• Exercise details: I would like each line of the data that holds the word "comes" copied out.

• Data for the task:

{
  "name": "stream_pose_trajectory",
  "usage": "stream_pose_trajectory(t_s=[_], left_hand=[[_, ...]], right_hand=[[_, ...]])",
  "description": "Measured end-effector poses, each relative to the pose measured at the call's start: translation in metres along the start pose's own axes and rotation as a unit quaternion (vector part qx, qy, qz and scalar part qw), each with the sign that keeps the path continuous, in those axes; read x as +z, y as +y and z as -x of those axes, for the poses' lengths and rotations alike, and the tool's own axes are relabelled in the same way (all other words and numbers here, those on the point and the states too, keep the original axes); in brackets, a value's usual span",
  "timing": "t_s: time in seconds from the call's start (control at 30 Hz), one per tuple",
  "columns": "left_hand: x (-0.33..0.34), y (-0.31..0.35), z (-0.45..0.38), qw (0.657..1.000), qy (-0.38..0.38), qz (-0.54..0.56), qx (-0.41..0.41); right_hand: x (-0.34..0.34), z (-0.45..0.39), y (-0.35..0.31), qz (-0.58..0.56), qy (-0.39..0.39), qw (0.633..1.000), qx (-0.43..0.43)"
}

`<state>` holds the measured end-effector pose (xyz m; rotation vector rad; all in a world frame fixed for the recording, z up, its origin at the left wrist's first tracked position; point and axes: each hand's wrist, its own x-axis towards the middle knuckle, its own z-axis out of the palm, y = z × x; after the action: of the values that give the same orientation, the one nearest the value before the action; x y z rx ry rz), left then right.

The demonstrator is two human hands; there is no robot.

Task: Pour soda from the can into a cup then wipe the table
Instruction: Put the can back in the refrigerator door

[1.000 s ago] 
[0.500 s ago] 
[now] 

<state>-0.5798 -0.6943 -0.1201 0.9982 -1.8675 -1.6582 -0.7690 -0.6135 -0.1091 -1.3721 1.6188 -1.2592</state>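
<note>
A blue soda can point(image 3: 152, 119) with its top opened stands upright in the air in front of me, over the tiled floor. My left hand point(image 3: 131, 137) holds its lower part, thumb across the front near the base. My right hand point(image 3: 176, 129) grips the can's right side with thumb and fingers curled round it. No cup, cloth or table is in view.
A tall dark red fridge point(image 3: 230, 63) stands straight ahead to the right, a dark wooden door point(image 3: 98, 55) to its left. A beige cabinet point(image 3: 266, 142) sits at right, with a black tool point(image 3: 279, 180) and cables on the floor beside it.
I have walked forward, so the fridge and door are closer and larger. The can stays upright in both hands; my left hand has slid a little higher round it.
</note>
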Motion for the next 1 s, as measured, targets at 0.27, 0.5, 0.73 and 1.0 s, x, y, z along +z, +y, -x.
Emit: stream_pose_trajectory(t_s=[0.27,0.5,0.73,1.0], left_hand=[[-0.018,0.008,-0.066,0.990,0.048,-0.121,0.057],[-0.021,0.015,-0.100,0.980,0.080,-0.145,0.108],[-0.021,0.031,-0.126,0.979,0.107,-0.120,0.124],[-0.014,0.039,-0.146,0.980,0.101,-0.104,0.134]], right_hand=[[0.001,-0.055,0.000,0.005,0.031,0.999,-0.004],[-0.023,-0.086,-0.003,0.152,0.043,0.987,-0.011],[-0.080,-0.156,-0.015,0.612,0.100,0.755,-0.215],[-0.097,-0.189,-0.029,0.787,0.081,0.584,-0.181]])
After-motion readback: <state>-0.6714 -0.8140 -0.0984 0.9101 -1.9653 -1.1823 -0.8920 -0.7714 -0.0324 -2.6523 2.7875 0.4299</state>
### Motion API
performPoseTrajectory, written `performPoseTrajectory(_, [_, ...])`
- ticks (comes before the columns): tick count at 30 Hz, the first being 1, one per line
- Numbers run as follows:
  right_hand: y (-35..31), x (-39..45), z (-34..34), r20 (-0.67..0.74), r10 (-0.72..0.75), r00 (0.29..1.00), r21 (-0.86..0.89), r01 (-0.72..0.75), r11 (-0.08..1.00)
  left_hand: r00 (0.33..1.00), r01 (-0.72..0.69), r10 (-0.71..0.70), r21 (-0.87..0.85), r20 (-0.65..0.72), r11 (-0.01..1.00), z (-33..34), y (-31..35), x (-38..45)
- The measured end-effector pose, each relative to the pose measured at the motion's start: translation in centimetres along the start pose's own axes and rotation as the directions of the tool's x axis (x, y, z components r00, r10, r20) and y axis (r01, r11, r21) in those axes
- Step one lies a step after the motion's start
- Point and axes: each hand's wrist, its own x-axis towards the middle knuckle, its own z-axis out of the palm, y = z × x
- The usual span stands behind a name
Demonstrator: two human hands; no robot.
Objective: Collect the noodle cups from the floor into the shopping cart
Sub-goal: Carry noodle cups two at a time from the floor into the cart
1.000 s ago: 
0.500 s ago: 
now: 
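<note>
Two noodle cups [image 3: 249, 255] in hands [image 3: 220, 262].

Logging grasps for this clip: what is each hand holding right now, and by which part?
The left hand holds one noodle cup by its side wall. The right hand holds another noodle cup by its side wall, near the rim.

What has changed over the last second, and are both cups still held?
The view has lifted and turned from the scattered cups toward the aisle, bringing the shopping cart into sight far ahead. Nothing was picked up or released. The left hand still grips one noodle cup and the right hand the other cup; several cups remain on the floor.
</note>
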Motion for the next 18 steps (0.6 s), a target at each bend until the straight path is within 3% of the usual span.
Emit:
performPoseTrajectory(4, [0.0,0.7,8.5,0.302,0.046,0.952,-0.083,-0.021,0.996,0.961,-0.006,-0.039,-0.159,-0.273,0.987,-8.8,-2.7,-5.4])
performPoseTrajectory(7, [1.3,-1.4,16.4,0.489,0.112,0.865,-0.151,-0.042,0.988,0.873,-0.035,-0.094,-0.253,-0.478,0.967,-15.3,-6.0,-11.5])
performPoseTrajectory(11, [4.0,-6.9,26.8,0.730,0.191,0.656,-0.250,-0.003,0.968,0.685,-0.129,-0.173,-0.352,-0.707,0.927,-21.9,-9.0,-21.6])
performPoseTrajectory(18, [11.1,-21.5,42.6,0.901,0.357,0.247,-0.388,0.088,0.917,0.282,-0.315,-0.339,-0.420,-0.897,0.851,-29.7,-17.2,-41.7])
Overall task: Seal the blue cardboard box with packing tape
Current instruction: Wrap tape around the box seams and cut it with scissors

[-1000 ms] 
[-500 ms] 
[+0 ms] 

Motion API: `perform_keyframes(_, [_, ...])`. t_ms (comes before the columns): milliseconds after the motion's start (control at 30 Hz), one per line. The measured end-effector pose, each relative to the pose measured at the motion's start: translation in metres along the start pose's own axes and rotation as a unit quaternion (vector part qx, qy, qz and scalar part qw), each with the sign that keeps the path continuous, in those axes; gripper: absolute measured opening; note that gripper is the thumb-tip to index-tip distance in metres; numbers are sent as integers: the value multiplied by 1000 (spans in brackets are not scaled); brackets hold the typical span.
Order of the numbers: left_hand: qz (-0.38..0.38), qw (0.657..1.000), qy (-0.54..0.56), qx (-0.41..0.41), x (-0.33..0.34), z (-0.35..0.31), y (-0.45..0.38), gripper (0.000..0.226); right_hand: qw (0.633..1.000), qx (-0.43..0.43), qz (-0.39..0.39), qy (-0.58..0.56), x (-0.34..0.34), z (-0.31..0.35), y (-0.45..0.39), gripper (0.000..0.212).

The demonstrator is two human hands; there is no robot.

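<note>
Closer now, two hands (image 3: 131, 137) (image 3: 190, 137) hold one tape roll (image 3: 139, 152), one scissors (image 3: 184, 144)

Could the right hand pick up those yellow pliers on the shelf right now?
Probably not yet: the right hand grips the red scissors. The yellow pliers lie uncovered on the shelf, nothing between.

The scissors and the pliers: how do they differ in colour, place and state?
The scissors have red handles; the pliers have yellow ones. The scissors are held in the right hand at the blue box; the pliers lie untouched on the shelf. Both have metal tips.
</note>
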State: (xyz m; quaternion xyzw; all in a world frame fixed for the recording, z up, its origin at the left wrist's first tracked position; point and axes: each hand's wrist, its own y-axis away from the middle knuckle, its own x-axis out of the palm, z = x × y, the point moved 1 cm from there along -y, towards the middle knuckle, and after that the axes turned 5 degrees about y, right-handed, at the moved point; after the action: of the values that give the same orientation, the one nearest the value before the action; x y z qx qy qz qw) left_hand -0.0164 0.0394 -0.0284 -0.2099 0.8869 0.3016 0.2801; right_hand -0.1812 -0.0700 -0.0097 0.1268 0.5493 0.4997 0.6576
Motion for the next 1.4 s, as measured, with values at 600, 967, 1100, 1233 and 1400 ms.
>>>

• Exercise output:
- ticks (comes before the columns): tick count at 30 Hz, the first being 1, one per line
Motion API: `perform_keyframes(_, [_, ...])`. t_ms (comes before the columns): milliseconds after the motion's start (control at 30 Hz), one per line. The measured end-effector pose, each relative to the pose measured at the motion's start: translation in metres along the start pose's own axes and rotation as a unit quaternion (vector part qx, qy, qz and scalar part qw), each with the sign that keeps the path continuous, in those axes; gripper: absolute measured opening; note that gripper is the thumb-tip to index-tip distance in metres; numbers are sent as integers: the value multiplied by 1000 (spans in brackets are not scaled); brackets hold the typical span.

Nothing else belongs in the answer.